**Problem description**.
Retype nothing except the lines below from the one with "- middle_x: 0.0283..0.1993" through the one with "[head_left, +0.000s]", exactly, with images left out.

(Dataset entries)
# # # # #

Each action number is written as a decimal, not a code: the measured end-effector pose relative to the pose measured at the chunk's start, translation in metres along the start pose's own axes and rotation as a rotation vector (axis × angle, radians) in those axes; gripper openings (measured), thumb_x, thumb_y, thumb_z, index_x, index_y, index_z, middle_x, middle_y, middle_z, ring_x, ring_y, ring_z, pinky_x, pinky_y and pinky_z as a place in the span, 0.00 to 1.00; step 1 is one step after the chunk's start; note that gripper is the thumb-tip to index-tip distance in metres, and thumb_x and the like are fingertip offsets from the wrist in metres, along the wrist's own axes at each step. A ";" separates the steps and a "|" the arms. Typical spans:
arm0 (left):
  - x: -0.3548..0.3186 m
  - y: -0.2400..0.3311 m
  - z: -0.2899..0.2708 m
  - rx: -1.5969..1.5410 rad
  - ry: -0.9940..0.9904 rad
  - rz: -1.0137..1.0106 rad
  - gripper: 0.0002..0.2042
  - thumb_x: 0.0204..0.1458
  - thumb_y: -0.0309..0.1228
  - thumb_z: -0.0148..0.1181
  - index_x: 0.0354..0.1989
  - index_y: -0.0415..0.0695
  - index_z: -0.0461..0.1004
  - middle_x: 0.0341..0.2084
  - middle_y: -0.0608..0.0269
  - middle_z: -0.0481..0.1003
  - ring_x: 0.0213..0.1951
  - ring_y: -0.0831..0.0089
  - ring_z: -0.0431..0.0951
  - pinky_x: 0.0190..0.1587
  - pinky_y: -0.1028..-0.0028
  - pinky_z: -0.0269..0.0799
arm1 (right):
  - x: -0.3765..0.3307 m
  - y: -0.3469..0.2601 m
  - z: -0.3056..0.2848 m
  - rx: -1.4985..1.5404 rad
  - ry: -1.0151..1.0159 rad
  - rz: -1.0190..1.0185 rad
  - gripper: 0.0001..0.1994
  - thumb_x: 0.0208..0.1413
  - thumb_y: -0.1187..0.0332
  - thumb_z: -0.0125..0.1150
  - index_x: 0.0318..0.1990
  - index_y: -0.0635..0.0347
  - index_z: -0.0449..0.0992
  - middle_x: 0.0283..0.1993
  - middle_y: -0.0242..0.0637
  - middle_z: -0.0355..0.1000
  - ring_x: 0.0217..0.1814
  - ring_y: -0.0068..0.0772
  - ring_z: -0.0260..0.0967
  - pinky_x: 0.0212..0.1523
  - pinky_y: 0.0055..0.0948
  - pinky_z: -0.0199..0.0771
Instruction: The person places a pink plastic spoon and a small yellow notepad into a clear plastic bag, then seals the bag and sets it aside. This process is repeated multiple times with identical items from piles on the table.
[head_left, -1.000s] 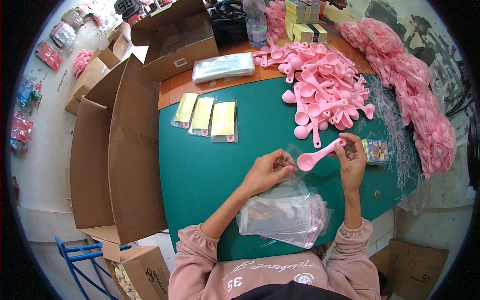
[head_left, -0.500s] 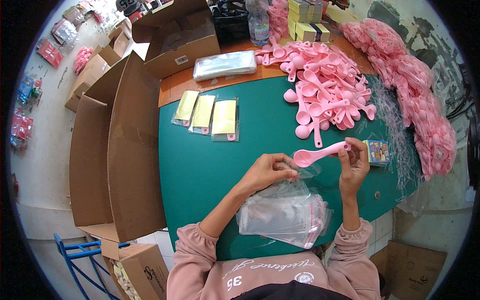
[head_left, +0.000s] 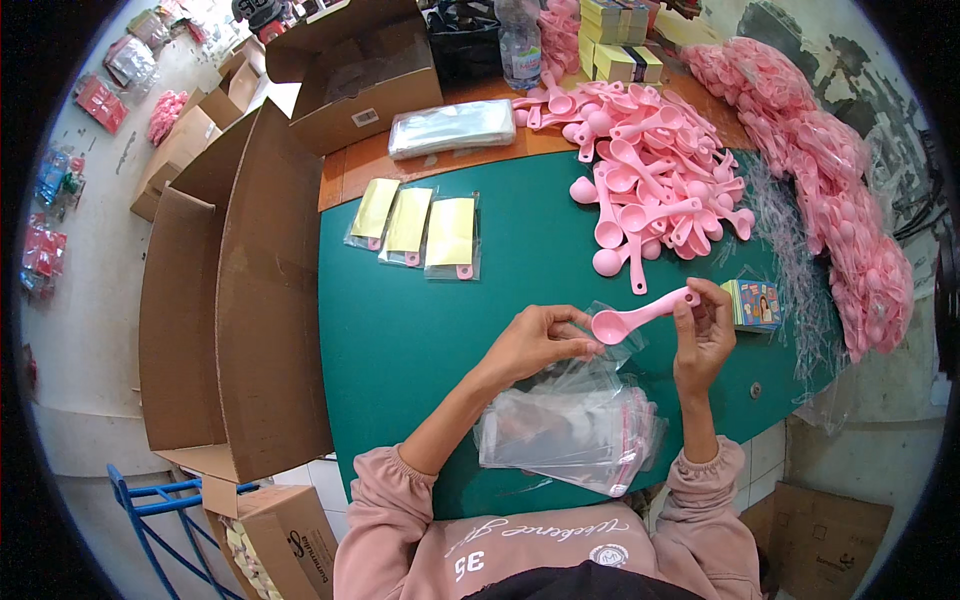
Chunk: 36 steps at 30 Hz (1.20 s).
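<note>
Between the fingertips of my right hand (head_left: 706,325) is the handle end of a pink measuring spoon (head_left: 640,316), its bowl pointing left. My left hand (head_left: 545,341) pinches a clear plastic bag (head_left: 628,350) whose mouth lies by the spoon's bowl; the film is thin and its edges are hard to make out. Below both hands, a loose stack of clear bags (head_left: 560,430) rests on the green table mat (head_left: 400,350). A small stack of printed cards (head_left: 756,304) sits just right of my right hand.
Packed bags with yellow cards (head_left: 450,232) lie at the left. A heap of pink spoons (head_left: 655,170) fills the back right, beside long bagged bundles (head_left: 800,150). A bundle of clear bags (head_left: 450,129) lies at the back. Tall cardboard boxes (head_left: 270,300) border the table's left edge.
The spoon has rotated slightly, so its hollow shows more, and has shifted a little right and down. The bag film at my left fingers has spread up around the bowl.
</note>
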<state>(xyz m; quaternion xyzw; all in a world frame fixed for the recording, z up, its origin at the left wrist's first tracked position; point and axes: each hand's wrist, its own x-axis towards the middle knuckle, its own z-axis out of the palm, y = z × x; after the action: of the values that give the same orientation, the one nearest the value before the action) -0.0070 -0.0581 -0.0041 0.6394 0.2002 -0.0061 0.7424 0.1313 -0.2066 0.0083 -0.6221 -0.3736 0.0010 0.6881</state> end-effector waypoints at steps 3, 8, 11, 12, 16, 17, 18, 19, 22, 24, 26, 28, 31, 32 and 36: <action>0.000 0.002 0.002 -0.020 -0.003 0.013 0.14 0.45 0.30 0.61 0.40 0.36 0.73 0.28 0.60 0.78 0.30 0.80 0.75 0.36 0.81 0.68 | 0.001 -0.004 0.002 0.076 -0.030 0.087 0.12 0.51 0.78 0.54 0.44 0.65 0.66 0.34 0.32 0.65 0.33 0.18 0.65 0.34 0.18 0.72; 0.001 -0.004 0.001 -0.075 -0.105 0.009 0.19 0.47 0.32 0.61 0.46 0.36 0.69 0.34 0.61 0.75 0.36 0.80 0.73 0.39 0.80 0.68 | 0.002 -0.007 0.005 0.124 -0.210 0.271 0.15 0.50 0.78 0.56 0.46 0.65 0.64 0.34 0.34 0.67 0.34 0.20 0.67 0.35 0.18 0.71; 0.000 -0.002 0.004 -0.103 -0.135 0.087 0.19 0.52 0.35 0.56 0.48 0.35 0.68 0.37 0.61 0.74 0.38 0.81 0.71 0.40 0.80 0.67 | -0.002 0.001 0.005 0.180 -0.284 0.343 0.15 0.49 0.79 0.57 0.43 0.63 0.60 0.34 0.36 0.70 0.35 0.21 0.68 0.36 0.19 0.71; -0.001 0.001 0.002 -0.067 -0.140 0.046 0.19 0.54 0.37 0.52 0.49 0.35 0.67 0.38 0.61 0.73 0.39 0.80 0.71 0.41 0.80 0.67 | -0.001 0.001 0.004 0.180 -0.282 0.346 0.15 0.49 0.79 0.57 0.43 0.63 0.60 0.34 0.36 0.70 0.35 0.21 0.68 0.36 0.19 0.71; -0.003 -0.001 0.000 -0.165 -0.180 -0.083 0.19 0.59 0.40 0.42 0.47 0.34 0.68 0.35 0.61 0.74 0.37 0.80 0.71 0.39 0.81 0.67 | 0.001 -0.001 0.003 0.199 -0.191 0.336 0.13 0.50 0.79 0.56 0.42 0.63 0.61 0.34 0.36 0.70 0.35 0.20 0.68 0.37 0.20 0.70; -0.001 -0.003 0.000 -0.165 -0.180 -0.083 0.19 0.59 0.40 0.42 0.47 0.34 0.68 0.35 0.61 0.74 0.37 0.80 0.71 0.39 0.81 0.67 | 0.000 0.000 0.004 0.198 -0.192 0.316 0.11 0.51 0.77 0.55 0.41 0.64 0.62 0.35 0.36 0.70 0.34 0.20 0.67 0.36 0.20 0.70; 0.001 -0.005 -0.002 -0.028 -0.174 -0.023 0.19 0.59 0.39 0.41 0.46 0.34 0.69 0.34 0.61 0.74 0.36 0.80 0.72 0.38 0.81 0.68 | -0.002 0.001 0.003 0.198 -0.192 0.315 0.11 0.51 0.77 0.55 0.41 0.64 0.62 0.35 0.36 0.70 0.34 0.20 0.67 0.36 0.20 0.70; 0.002 -0.006 -0.002 0.108 -0.166 0.037 0.18 0.60 0.38 0.40 0.44 0.35 0.70 0.32 0.62 0.75 0.35 0.79 0.73 0.37 0.81 0.69 | -0.004 0.002 0.002 0.159 -0.257 0.293 0.10 0.54 0.70 0.54 0.40 0.64 0.64 0.37 0.37 0.69 0.36 0.23 0.67 0.38 0.23 0.69; -0.002 0.002 0.005 -0.071 -0.051 0.075 0.18 0.59 0.38 0.40 0.41 0.35 0.71 0.29 0.62 0.75 0.33 0.79 0.73 0.36 0.81 0.69 | 0.000 -0.004 0.005 -0.013 -0.449 0.092 0.19 0.56 0.54 0.49 0.39 0.63 0.70 0.42 0.40 0.68 0.41 0.31 0.66 0.43 0.29 0.67; -0.004 0.007 0.003 -0.007 -0.024 0.100 0.18 0.59 0.38 0.40 0.41 0.35 0.71 0.30 0.62 0.75 0.33 0.79 0.74 0.36 0.81 0.69 | 0.007 -0.014 0.005 -0.151 -0.573 -0.093 0.25 0.55 0.45 0.45 0.39 0.62 0.73 0.44 0.42 0.67 0.45 0.35 0.64 0.46 0.33 0.65; -0.006 0.010 -0.001 0.058 0.010 0.124 0.18 0.59 0.38 0.40 0.40 0.35 0.71 0.30 0.61 0.76 0.33 0.79 0.74 0.36 0.81 0.69 | 0.014 -0.019 -0.001 -0.037 -0.591 -0.003 0.30 0.51 0.38 0.42 0.39 0.58 0.75 0.49 0.42 0.64 0.52 0.39 0.59 0.51 0.36 0.60; -0.009 0.014 -0.005 -0.052 0.015 0.115 0.19 0.59 0.39 0.41 0.40 0.35 0.72 0.30 0.61 0.75 0.33 0.79 0.74 0.35 0.82 0.69 | 0.036 -0.016 -0.032 -0.368 -0.506 0.089 0.27 0.52 0.42 0.45 0.40 0.58 0.75 0.54 0.43 0.60 0.54 0.38 0.58 0.52 0.34 0.60; -0.012 0.018 -0.013 -0.062 0.016 0.153 0.19 0.59 0.40 0.41 0.40 0.36 0.72 0.31 0.61 0.75 0.32 0.79 0.74 0.35 0.82 0.69 | 0.057 0.014 -0.096 -0.864 -0.044 0.304 0.22 0.53 0.50 0.50 0.42 0.59 0.75 0.52 0.47 0.62 0.51 0.44 0.61 0.50 0.38 0.61; -0.012 0.023 -0.012 -0.066 0.010 0.159 0.19 0.59 0.40 0.41 0.40 0.36 0.72 0.31 0.61 0.75 0.32 0.79 0.74 0.35 0.82 0.69 | 0.056 0.030 -0.124 -1.200 -0.019 0.309 0.21 0.52 0.52 0.51 0.43 0.60 0.74 0.49 0.47 0.64 0.48 0.46 0.63 0.48 0.40 0.62; -0.013 0.026 -0.016 -0.064 -0.007 0.180 0.19 0.59 0.41 0.41 0.41 0.37 0.72 0.32 0.60 0.75 0.33 0.80 0.74 0.33 0.82 0.68 | 0.051 0.039 -0.154 -1.373 -0.074 0.503 0.22 0.50 0.54 0.54 0.47 0.62 0.71 0.41 0.48 0.68 0.41 0.52 0.67 0.44 0.41 0.65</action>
<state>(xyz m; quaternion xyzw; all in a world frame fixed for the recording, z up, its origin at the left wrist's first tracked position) -0.0168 -0.0418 0.0230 0.6306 0.1393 0.0651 0.7608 0.2657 -0.3059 0.0095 -0.9797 -0.1590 -0.0545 0.1088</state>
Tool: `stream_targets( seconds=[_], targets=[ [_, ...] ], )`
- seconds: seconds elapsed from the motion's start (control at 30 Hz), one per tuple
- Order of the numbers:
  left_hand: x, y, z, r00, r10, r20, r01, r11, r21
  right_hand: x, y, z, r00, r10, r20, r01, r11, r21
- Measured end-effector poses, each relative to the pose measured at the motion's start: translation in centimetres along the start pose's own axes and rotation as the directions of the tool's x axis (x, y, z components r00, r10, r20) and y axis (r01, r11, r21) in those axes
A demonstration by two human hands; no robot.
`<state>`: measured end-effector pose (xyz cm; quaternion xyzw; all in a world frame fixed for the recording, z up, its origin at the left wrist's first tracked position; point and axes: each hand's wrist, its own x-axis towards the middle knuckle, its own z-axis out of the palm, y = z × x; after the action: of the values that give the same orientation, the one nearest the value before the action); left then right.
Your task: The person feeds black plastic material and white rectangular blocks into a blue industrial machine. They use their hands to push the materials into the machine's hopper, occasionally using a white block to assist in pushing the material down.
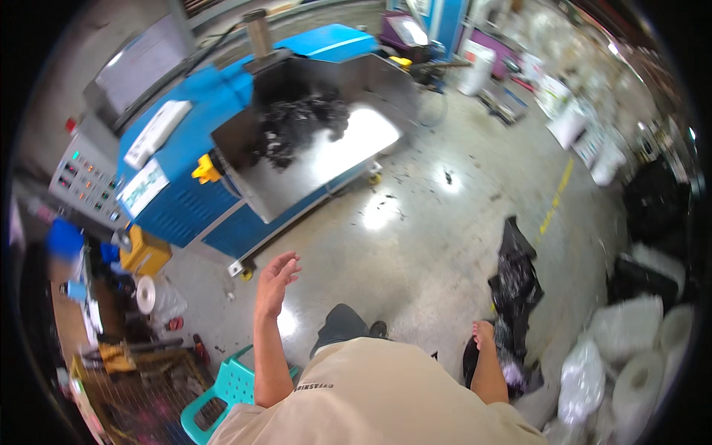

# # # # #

**Solution for this problem**.
  - middle_x: 0.0283..0.1993
  - middle_y: -0.0242..0.0637
  - middle_z: -0.0355..0.1000
  - ring_x: 0.0217..0.1814
  - ring_y: -0.0068..0.0772
  - ring_z: -0.0260..0.0967
  - pinky_x: 0.0212..0.1523
  - pinky_y: 0.0055..0.0948
  - pinky_z: -0.0199..0.0771
Instruction: The person places a pink plastic spoon and a small yellow notepad into a clear plastic bag, then seals the bag and sets it aside. This process is repeated multiple times with identical items from piles on the table.
[head_left, -1.000s] 
[head_left, -0.500s] 
[head_left, +0.000s] 

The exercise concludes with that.